## TASK TO COMPLETE
Select from the data all lines with the word "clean".

## DATA RECORDS
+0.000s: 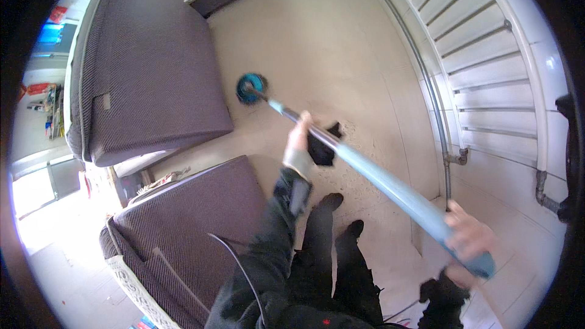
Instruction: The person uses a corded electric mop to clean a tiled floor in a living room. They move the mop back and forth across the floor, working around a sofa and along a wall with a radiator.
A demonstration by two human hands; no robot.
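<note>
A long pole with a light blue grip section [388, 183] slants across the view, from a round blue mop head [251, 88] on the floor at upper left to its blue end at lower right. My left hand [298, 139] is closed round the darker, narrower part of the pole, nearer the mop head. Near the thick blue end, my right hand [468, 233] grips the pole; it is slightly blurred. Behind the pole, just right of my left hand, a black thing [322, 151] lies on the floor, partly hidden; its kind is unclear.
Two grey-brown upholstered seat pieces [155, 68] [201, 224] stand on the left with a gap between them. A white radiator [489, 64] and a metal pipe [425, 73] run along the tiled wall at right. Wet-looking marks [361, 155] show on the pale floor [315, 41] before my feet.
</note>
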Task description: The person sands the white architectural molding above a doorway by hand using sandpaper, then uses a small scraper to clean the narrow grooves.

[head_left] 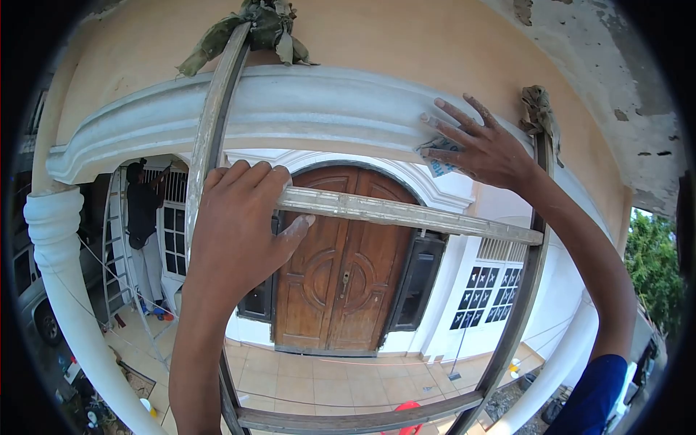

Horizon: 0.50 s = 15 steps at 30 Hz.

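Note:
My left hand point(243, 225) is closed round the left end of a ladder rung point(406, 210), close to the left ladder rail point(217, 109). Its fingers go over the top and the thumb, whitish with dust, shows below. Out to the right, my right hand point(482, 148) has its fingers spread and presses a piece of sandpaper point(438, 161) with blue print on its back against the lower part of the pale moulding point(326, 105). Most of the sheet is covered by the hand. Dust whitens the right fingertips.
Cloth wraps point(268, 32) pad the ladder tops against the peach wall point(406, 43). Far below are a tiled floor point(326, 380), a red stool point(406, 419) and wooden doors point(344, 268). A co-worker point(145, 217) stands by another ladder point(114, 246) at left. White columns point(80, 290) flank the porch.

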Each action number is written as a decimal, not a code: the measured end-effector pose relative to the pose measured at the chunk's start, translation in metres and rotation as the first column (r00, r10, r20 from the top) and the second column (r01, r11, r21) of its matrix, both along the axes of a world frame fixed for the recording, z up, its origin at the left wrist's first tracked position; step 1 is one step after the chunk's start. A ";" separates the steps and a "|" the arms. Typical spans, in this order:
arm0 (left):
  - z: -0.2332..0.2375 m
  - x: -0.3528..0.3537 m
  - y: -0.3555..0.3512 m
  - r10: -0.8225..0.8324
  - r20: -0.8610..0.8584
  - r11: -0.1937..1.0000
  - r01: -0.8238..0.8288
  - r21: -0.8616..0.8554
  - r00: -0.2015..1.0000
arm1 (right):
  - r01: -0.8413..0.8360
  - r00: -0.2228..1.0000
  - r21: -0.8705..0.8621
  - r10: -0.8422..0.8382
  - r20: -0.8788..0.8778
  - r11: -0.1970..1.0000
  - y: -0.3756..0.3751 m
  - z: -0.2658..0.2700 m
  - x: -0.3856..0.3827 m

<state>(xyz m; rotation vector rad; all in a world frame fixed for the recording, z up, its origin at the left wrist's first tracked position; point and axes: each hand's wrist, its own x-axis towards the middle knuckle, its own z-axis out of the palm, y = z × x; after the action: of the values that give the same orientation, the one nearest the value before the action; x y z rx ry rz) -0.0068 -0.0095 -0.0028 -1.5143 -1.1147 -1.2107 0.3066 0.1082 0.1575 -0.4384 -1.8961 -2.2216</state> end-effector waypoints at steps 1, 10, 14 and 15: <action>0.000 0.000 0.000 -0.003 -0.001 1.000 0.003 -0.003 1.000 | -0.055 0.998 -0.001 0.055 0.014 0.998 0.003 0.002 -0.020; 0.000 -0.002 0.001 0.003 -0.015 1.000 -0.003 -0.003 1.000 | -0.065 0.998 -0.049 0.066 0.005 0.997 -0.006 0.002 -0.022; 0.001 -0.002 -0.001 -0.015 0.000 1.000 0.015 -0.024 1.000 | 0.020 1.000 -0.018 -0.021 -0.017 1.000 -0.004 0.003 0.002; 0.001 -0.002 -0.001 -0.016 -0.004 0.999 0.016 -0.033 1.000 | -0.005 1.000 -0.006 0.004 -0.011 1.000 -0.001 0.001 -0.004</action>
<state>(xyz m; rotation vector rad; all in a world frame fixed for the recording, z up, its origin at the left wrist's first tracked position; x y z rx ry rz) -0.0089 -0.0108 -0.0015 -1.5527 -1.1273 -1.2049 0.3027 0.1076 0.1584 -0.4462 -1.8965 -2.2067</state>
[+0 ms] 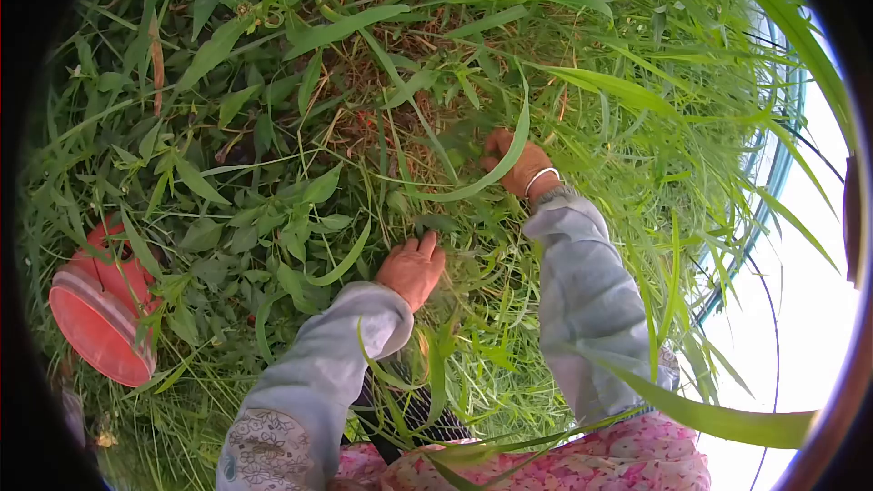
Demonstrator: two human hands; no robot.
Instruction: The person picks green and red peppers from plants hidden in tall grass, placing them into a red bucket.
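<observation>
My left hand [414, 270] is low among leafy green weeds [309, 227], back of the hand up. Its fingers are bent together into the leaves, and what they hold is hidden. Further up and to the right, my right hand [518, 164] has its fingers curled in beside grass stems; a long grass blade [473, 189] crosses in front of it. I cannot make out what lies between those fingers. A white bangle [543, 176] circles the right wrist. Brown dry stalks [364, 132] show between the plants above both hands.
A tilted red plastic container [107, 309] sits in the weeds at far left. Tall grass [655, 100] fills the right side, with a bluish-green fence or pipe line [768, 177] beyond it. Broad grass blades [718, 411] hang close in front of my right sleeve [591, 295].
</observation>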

## ANSWER BELOW
Instruction: The person uses a corded electric mop to clean a tiled floor in a living room. They move the mop back and forth across the floor, working around a sofa and along a wall with a radiator.
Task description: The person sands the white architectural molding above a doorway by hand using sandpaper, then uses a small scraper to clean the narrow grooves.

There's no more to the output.